=== REQUIREMENT ===
Tell how many lines of the material below hold "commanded". The reply is that number alone.

=== INFORMATION PROVIDED ===

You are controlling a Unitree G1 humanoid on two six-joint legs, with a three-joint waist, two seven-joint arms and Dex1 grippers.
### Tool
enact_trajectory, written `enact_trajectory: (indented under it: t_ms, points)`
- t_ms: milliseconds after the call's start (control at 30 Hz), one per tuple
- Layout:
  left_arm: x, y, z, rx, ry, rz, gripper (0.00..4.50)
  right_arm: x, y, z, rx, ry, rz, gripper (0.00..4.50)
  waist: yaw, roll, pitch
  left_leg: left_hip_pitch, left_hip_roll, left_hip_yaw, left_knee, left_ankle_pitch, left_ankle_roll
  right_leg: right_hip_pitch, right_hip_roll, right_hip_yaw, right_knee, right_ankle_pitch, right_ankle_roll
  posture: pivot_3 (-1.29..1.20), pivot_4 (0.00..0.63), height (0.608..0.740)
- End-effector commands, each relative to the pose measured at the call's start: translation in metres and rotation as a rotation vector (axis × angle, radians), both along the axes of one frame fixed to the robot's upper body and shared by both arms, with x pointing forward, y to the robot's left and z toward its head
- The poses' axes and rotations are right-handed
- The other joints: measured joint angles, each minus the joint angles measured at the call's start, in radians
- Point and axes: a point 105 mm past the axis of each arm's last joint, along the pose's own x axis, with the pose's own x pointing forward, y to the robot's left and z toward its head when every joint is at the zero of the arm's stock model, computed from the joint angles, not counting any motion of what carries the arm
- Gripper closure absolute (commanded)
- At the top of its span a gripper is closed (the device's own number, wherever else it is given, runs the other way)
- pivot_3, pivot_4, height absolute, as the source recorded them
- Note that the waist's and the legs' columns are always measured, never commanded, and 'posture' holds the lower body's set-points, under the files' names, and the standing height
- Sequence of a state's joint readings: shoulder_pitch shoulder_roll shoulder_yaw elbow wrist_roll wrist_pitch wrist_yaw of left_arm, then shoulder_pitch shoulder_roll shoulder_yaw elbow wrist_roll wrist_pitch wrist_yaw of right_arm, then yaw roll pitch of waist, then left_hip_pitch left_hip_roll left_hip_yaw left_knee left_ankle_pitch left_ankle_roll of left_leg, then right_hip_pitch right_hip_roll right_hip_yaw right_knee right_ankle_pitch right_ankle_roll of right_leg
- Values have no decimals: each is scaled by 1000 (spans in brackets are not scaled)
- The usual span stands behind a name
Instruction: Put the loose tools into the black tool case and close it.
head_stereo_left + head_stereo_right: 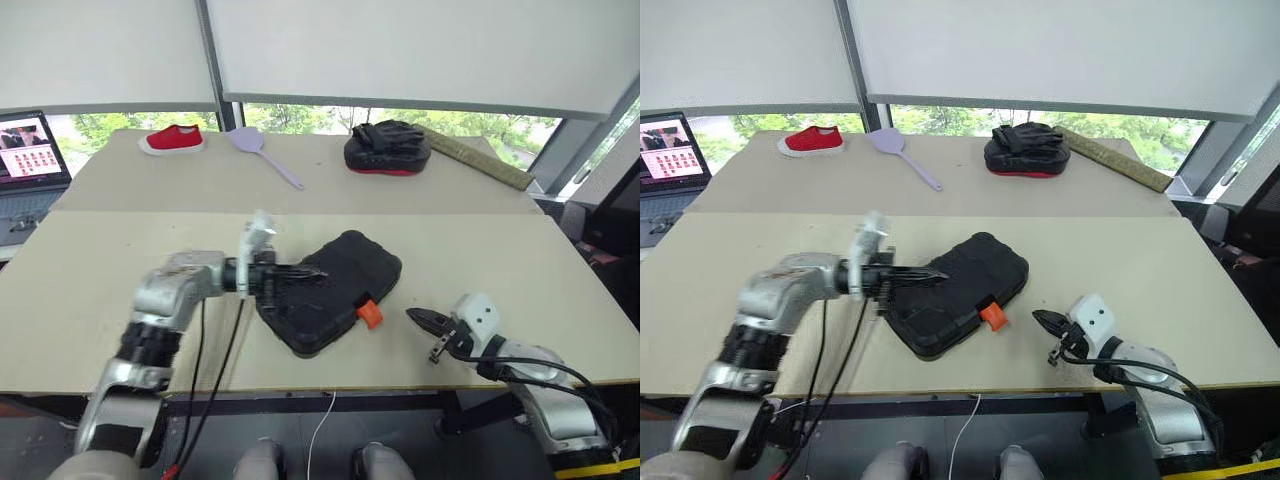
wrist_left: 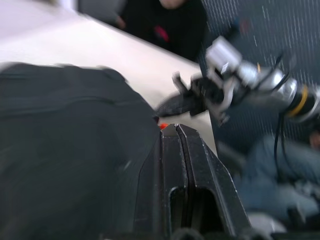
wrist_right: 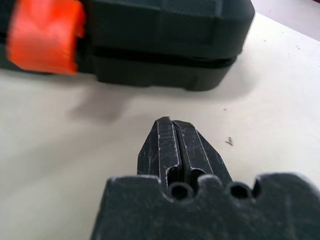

=== EXERCISE RESULT ===
2